In 1967, the Smith family moved from Juneau, Alaska, to the sleepy town of Atlin, British Columbia, Canada. It was the height of the back to nature movement and the escape from the Vietnam war. Atlin was scratching its way back from becoming a footnote in a history book, only recently escaping its ghost town status. Amid the influx of new families and money, it was experiencing a rebirth, a modern-day rush.
Action and Adventure
Atlin’s recreation center showed an out-of-date movie every two weeks, which fueled the children’s already fertile minds. They emulated the actors and became cowboys and Indians and pirates and Roman gladiators. They acted out these roles as they ran through town, shooting each other with finger guns and throwing imaginary hand grenades, after pulling the imaginary pins with their teeth of course.

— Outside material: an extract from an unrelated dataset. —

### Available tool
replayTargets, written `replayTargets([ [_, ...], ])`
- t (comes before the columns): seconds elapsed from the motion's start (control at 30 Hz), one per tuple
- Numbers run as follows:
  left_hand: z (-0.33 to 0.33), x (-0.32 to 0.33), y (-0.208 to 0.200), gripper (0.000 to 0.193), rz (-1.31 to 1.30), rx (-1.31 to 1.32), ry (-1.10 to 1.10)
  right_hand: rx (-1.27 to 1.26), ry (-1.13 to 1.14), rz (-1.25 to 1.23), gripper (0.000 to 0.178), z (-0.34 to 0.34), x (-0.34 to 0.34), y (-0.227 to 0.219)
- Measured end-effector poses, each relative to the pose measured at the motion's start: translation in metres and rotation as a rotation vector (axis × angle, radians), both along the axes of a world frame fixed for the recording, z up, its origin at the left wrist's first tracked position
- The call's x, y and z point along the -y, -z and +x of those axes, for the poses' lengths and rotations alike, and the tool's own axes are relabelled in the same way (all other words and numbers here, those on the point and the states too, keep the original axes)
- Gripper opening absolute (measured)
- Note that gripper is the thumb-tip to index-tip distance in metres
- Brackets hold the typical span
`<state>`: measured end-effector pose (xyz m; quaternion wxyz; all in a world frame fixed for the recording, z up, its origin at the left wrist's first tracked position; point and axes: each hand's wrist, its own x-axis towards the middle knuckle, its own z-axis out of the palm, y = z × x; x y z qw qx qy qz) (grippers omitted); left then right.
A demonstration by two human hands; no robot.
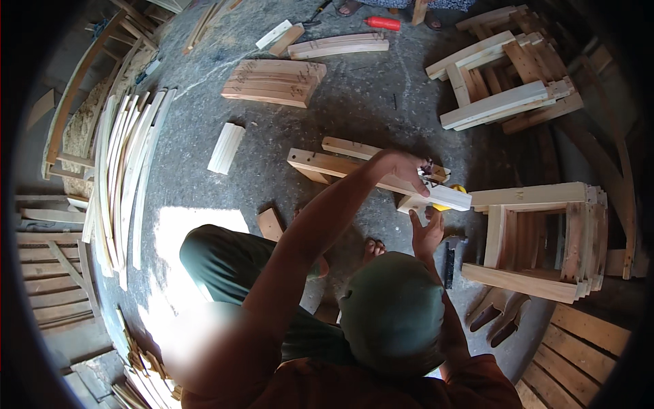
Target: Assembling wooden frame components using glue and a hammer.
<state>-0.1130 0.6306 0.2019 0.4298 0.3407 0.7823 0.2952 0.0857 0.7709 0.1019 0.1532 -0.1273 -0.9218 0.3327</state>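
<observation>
A pale wooden beam lies slanting across the floor in front of me, beside a second beam. My left hand is closed over the near beam close to its right end, thumb on the near side. Under that end a short wooden piece sticks out. My right hand is below it, thumb and fingers up against this piece; some fingertips are hidden. A yellow object, possibly a tape measure, shows partly behind the beam's end. A dark metal tool lies near my right forearm.
Stacked wooden frames stand at right and far right. A pile of boards, a short block and a red bottle lie farther off. Long strips are at left; sandals lie at lower right.
</observation>
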Motion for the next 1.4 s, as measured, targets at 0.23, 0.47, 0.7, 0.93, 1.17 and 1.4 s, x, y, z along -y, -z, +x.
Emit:
replayTargets([
  [0.23, 0.014, 0.002, -0.009, 0.100, 0.062, 0.092, -0.045, -0.030, -0.334, 0.405, 0.072, -0.035, -0.031, -0.140],
  [0.47, 0.047, 0.010, -0.008, 0.075, 0.298, -0.311, -0.290, 0.269, -0.583, 0.310, 0.043, -0.061, -0.057, -0.121],
  [0.7, 0.184, 0.033, 0.047, 0.056, 0.613, -0.631, -0.454, 0.251, -0.590, 0.220, 0.039, -0.075, -0.046, -0.130],
  [0.93, 0.108, -0.032, 0.129, 0.057, 0.429, -0.543, -0.848, 0.327, -0.586, 0.266, 0.041, -0.108, -0.070, -0.123],
  [1.17, 0.058, -0.034, 0.113, 0.050, 0.781, 0.333, -0.759, 0.516, -0.798, 0.046, 0.044, -0.187, -0.089, -0.122],
  [1.4, 0.032, -0.005, 0.080, 0.056, 0.741, 0.651, -0.702, 0.752, -0.853, 0.036, 0.048, -0.240, -0.082, -0.126],
])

A forest fire erupting close to town, the family truck dropping through the lake ice, a vicious dog team fight on the trap line, the beauty of the northern lights on a thirty-below night seen while skating on a local pond, an impromptu chopper ride to the top of a nearby mountain, and close calls with bears are all average experiences of a not so average upbringing.
Just One of the Pack
Dogs and their often-comedic antics are threaded throughout the story as they were throughout Brad’s life, his family and the life of the community. It was a time not far removed from when dogs were central to the northern existence. Dogs were making a comeback, much like the community, after losing popularity to the gasoline engine only a short time before.
Newcomers were keen to experience the joys and freedoms of travel by dog team. Dog racing was exploding across the northland and Brad’s family was in the middle of the sled dog world. They ran dogs on their trap line, and they raised and sold beautiful malamutes. As a youngster, Brad thought himself one of the pack rather than an only child.
The reader will enjoy this adventurous romp through a unique childhood in a place like no other, at a time when kids were allowed to be kids. They will experience nostalgic feelings, a yearning for adventure, and maybe even an urge to visit Atlin, British Columbia.